Do we not find a similar type of difficulty in Adorno, probably the most important philosopher since the Weimar years?  Dialectic of Enlightenment was the centerpiece of my doctoral thesis and it would be on the short list of the most important philosophical texts of the last century.  Its logic is implacable and its power is unquestionable. Yet, is it not possible that Adorno also jumped too quickly to characterizing science’s essence as immediately defined by manipulation, domination and exploitation  of Nature (here understanding Nature as a Subject)?  Does mathematical logic necessarily subordinate life to the concept of equivalence?  In Adorno and Horkheimer’s construction of the dialectic of  Myth and Reason, science gets assimilated  by technology and capitalism in Myth’s revenge against Enlightenment.  There can be none of the classical “disinterested” pleasure in science or mathematical logic.

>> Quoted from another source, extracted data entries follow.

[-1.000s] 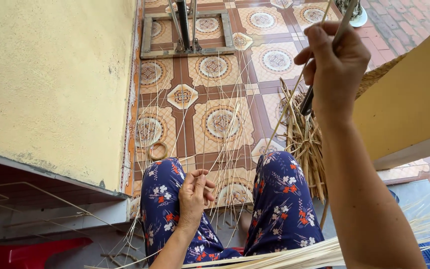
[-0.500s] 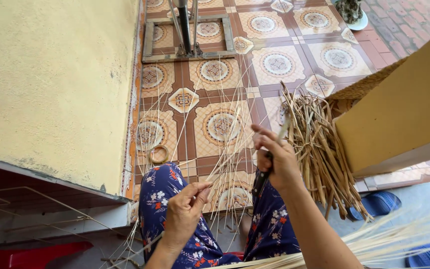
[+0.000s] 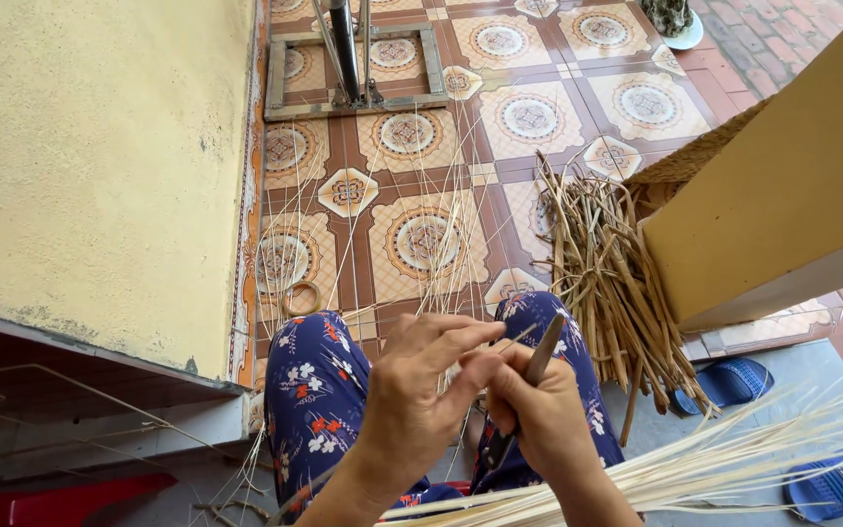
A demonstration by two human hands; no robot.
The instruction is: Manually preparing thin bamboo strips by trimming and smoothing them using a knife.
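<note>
My left hand (image 3: 420, 390) and my right hand (image 3: 536, 415) meet over my lap, which is covered by blue floral trousers (image 3: 314, 400). A dark-bladed knife (image 3: 524, 390) sits in the fist of my right hand, its blade pointing up and away. The fingers of my left hand pinch a thin pale strip (image 3: 500, 344) right at the blade. Many thin pale strips (image 3: 421, 205) fan out from my lap over the patterned tile floor (image 3: 529, 117).
A bundle of pale split strips (image 3: 734, 454) lies across the lower right. Brown cane sticks (image 3: 607, 273) are heaped beside a yellow pillar (image 3: 792, 176). A yellow wall (image 3: 80, 146) rises on the left. Blue sandals (image 3: 729, 381) and a metal stand (image 3: 353, 59) sit nearby.
My right hand has come down from high on the right to my lap with the knife. My left hand has risen to meet it and pinches a strip.
</note>
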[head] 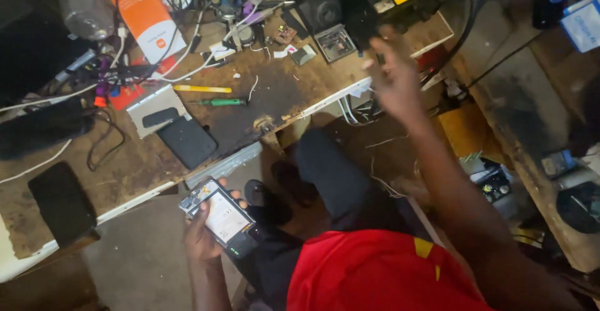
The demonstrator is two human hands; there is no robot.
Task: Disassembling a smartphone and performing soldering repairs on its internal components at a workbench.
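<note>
My left hand point(201, 233) holds an opened phone point(219, 214) below the bench edge, its back off and a pale battery showing. My right hand point(395, 76) is raised and blurred near the right end of the wooden workbench point(275, 95), fingers spread, holding nothing that I can see. It hovers close to a dark box point(381, 1) with a yellow patch and a small square part point(335, 42). A green-handled screwdriver point(220, 102) and a yellow tool point(201, 89) lie on the bench, apart from both hands.
An orange and white box point(147, 14), tangled cables point(156, 61), a clear bottle point(81, 8), a dark phone point(186, 141) and a black slab point(61, 203) crowd the bench. A wooden shelf point(531, 130) runs along the right. My legs and red shirt point(375, 273) fill the bottom.
</note>
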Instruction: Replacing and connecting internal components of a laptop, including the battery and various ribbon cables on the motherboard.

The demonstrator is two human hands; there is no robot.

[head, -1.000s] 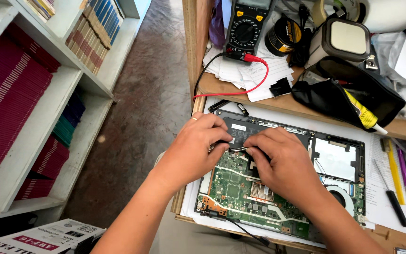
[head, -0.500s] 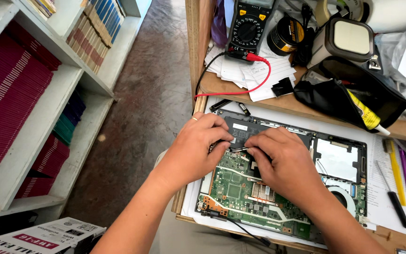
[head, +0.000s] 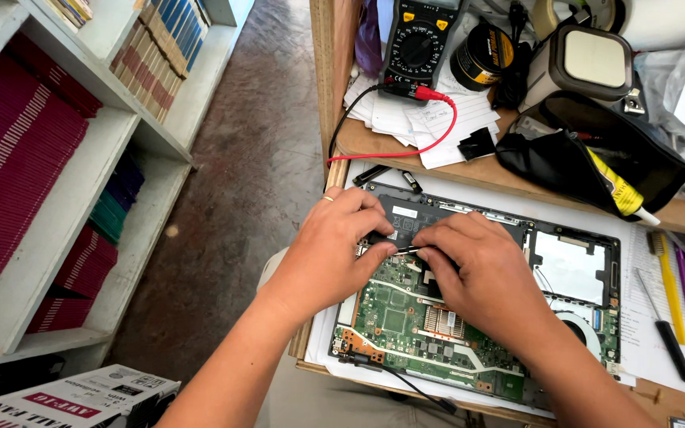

Of course, given their Marxian perspective, Adorno and Horkheimer’s writings operate on a more comprehensive level than that occupied by the other philosophers mentioned here.  They refer back to the meaning of  “bein’ like Mike”, being assimilated in the world capitalist system and, of course, the concomitant Kulturindustrie.  Science certainly operates in ignorance of economic determinism at its own peril.  Like  Michael Jordan, it can leave itself open to critique on how it relates to society.  But when we look at how we ourselves deal with science, Heidegger and Adorno, probably the dominant thinkers of the last century, leave us no room to adequately confront the question.  Heidegger is not up to task;  Adorno leaves us no room to do it.  We do get more from Adorno because he does not ignore the relation between science and capitalism.  However, it is undoubtedly time to return to the the problematic of the epoch that parented these thinkers and take another, longer and less naïve look at how, from our “post-modern” perspective, we can avoid the current unacceptable situation.  But we must not forget that it is necessary to have a modicum of understanding of how science works before trying to place it in an appropriate philosophical context.

heidegger

Heidegger

adorno

Adorno

One Response to “Bein’ like Marty: Consequences for Philosophy’s Uneasy Relation to Science”

  1. Johannes de Bruyn Says:

    A comment on Adorno’s idea of science dominating nature.One of my most compelling intellctual experiences during my undergraduate education was finding out about the derivation of the laws of planetary motion from Newton’s gravitational inverse square law and his “force equals mass times acceleration” principle using a few pages of standard calculus and vector notation.
    Nevertheless one cannot conclude here that mankind is now able to dominate the motion of let’s say Jupiter.All one can say is that Newton’s two principles are equivalent to Kepler’s laws of planetary motion.
    Sure , these laws have been used to send humans to the moon ,but also to invent missiles (admirably illustrated by Pynchon in “Gravity’s Rainbow”).Is this not an exemplary example of moral choice of how to apply the laws of nature?
    One final note.It should be pointed out that Husserl’s PhD thesis was on the “calculus of variations” ,one of the mathematical techniques Einstein needed in his discussion of General Relativity , and that Cassirer wrote a well known book analyzing the very same theory.Both of these thinkers were well versed in the discipline of the exact sciences.